■ WHAT NEEDS TO BE DONE:
Among the lines below, keep only those from the one containing "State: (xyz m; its" through the one containing "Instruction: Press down", and reproduce them exactly.

■ Stored items:
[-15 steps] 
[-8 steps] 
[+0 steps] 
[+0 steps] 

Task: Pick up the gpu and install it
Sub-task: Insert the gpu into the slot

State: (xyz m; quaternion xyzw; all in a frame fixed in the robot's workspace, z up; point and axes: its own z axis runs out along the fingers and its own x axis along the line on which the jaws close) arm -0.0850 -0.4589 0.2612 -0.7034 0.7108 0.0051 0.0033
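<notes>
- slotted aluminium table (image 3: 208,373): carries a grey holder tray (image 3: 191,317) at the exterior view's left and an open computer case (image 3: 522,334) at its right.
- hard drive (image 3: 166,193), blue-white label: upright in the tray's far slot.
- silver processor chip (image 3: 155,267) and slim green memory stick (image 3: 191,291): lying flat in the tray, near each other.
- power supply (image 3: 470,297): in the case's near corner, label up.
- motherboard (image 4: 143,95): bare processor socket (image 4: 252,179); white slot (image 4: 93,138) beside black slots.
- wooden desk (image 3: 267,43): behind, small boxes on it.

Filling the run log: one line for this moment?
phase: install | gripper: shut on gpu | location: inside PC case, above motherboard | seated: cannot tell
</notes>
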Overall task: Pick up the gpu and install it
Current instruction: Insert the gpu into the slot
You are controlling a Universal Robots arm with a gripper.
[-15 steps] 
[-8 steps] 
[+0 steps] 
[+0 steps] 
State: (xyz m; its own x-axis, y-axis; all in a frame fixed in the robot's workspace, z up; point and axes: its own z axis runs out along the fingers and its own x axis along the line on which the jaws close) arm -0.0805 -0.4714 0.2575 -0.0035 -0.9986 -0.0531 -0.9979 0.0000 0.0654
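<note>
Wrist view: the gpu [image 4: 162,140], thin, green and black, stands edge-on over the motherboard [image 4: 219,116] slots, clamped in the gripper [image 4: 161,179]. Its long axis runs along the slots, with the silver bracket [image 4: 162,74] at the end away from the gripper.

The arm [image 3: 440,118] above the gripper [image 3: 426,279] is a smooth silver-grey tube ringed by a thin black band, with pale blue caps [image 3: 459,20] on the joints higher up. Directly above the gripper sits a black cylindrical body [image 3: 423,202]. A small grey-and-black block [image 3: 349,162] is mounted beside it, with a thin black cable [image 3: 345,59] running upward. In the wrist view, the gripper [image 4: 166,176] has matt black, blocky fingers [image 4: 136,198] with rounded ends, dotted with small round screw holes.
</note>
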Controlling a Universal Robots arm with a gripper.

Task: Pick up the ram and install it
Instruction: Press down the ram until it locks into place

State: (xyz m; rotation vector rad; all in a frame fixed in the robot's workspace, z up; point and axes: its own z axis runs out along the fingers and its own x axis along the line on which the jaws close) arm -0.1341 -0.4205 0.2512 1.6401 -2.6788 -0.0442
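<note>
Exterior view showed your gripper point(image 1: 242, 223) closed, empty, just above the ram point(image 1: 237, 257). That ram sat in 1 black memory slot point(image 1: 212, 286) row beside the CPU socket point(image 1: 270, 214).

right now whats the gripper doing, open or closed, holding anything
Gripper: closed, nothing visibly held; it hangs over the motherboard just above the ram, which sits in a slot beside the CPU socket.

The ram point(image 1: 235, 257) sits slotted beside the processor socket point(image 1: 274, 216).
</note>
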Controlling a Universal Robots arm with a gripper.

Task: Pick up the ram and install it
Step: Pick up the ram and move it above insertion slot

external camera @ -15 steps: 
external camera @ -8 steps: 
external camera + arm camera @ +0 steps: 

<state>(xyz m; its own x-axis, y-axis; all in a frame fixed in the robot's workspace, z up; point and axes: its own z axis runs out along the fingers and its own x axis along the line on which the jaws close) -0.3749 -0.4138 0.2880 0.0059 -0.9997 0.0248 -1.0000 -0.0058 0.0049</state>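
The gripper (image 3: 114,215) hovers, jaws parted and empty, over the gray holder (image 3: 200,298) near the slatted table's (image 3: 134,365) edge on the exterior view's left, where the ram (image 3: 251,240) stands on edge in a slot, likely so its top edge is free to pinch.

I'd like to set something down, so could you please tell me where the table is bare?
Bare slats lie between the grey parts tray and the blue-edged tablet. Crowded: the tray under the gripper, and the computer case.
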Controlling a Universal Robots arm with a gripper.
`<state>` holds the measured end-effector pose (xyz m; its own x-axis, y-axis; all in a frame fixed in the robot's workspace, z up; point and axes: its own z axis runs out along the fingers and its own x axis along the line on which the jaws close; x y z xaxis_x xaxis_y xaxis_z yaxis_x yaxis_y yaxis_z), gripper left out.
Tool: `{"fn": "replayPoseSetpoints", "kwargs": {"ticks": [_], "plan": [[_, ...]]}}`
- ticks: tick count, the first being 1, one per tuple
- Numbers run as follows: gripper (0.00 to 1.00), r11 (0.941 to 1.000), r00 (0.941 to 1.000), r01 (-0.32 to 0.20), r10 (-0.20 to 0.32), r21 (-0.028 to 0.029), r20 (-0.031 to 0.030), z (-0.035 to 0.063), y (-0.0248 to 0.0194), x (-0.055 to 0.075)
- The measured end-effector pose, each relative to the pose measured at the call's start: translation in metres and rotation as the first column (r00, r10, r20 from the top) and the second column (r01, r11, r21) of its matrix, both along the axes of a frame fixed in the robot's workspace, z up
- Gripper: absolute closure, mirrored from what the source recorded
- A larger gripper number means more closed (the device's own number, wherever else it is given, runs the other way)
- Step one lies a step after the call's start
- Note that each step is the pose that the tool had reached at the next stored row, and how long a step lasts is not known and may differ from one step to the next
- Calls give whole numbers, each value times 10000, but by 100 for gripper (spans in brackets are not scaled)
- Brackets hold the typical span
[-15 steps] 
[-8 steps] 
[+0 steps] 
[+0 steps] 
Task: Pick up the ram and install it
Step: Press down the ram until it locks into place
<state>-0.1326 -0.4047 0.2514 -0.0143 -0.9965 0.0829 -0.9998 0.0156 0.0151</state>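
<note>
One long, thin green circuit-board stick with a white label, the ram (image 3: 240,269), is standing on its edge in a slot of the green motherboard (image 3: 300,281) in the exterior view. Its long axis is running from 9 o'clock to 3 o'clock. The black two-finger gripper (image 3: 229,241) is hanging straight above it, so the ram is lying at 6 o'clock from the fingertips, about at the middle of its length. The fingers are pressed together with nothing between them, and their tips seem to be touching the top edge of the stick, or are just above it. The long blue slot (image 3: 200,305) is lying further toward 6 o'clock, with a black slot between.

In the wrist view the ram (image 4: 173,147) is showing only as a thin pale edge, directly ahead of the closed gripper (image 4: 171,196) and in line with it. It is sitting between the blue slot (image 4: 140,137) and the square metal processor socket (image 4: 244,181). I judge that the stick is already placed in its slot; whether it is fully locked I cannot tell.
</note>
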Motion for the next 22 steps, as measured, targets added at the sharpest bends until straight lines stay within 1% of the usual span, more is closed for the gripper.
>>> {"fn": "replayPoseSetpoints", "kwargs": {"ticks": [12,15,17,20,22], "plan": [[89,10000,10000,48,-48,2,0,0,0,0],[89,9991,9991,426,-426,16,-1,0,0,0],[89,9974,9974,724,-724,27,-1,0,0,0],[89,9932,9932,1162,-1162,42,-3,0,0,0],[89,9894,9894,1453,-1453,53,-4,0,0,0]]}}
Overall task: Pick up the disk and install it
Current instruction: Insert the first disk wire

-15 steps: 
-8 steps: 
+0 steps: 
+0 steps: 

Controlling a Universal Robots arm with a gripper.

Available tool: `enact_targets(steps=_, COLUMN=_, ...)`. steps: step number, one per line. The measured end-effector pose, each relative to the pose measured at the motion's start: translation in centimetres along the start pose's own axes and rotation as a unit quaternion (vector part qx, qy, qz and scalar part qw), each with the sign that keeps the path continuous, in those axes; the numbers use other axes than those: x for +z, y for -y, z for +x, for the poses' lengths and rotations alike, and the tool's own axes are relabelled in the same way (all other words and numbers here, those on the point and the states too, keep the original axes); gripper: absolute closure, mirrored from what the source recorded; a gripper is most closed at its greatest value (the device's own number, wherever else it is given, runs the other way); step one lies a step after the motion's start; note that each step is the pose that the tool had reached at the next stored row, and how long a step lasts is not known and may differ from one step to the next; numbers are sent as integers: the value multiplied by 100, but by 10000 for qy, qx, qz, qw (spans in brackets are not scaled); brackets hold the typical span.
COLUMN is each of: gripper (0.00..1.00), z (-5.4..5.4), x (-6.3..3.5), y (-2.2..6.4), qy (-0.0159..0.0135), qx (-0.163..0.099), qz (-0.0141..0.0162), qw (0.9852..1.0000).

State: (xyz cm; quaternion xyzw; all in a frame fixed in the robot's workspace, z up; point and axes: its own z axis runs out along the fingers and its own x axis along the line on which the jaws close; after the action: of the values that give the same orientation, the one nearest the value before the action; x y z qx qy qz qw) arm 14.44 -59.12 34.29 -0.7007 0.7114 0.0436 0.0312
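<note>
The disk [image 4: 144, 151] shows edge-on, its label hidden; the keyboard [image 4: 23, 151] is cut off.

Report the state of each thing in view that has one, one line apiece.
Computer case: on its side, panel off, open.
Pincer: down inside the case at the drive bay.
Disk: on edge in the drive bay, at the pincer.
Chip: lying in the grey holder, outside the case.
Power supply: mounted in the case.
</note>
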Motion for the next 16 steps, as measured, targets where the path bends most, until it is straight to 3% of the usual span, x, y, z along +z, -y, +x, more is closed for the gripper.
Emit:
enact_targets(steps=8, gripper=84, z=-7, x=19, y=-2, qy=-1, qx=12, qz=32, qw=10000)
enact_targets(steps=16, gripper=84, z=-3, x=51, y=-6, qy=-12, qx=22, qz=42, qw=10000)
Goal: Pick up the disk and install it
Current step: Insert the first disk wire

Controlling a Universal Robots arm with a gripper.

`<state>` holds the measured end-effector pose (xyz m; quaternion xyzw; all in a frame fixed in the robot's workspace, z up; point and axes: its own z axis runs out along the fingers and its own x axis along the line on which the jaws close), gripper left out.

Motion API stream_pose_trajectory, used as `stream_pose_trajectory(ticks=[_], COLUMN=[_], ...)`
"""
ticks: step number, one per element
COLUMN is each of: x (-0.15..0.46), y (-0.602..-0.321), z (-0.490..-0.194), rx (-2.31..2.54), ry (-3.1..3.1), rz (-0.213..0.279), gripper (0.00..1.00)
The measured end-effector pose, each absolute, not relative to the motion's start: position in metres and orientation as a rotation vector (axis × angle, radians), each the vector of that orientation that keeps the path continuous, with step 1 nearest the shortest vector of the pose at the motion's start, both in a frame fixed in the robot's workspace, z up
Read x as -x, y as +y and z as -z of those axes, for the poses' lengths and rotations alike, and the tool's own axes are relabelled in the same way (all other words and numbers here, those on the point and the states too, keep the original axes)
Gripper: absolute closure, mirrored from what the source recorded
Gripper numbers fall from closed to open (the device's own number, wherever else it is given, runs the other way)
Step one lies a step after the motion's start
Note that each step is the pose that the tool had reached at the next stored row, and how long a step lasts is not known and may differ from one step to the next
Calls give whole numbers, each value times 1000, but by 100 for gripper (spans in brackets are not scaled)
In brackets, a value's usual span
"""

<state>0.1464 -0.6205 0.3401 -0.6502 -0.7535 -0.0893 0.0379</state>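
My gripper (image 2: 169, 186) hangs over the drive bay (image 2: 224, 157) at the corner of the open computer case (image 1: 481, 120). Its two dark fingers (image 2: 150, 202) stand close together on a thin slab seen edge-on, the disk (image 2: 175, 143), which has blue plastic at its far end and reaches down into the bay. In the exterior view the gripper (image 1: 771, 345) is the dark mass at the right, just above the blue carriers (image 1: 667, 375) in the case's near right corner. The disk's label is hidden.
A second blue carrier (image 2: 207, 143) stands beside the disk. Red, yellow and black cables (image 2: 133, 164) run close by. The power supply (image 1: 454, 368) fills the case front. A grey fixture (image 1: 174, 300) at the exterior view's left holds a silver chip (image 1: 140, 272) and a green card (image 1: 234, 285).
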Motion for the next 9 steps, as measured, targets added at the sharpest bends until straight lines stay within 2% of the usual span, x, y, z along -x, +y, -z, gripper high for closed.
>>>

■ SOLVED PROBLEM:
State: (xyz m; its own x-axis, y-axis; all in a frame fixed in the robot's workspace, z up; point and axes: its own z axis runs out along the fingers and its own x axis along the line on which the jaws close) arm -0.0805 -0.4714 0.2575 -0.0035 -0.9986 -0.0531 -0.9979 0.0000 0.0654
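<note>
Wrist view: the gpu [image 4: 162,140], thin, green and black, stands edge-on over the motherboard [image 4: 219,116] slots, clamped in the gripper [image 4: 161,179]. Its long axis runs along the slots, with the silver bracket [image 4: 162,74] at the end away from the gripper.

The arm [image 3: 440,118] above the gripper [image 3: 426,279] is a smooth silver-grey tube ringed by a thin black band, with pale blue caps [image 3: 459,20] on the joints higher up. Directly above the gripper sits a black cylindrical body [image 3: 423,202]. A small grey-and-black block [image 3: 349,162] is mounted beside it, with a thin black cable [image 3: 345,59] running upward. In the wrist view, the gripper [image 4: 166,176] has matt black, blocky fingers [image 4: 136,198] with rounded ends, dotted with small round screw holes.
</note>
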Controlling a Universal Robots arm with a gripper.

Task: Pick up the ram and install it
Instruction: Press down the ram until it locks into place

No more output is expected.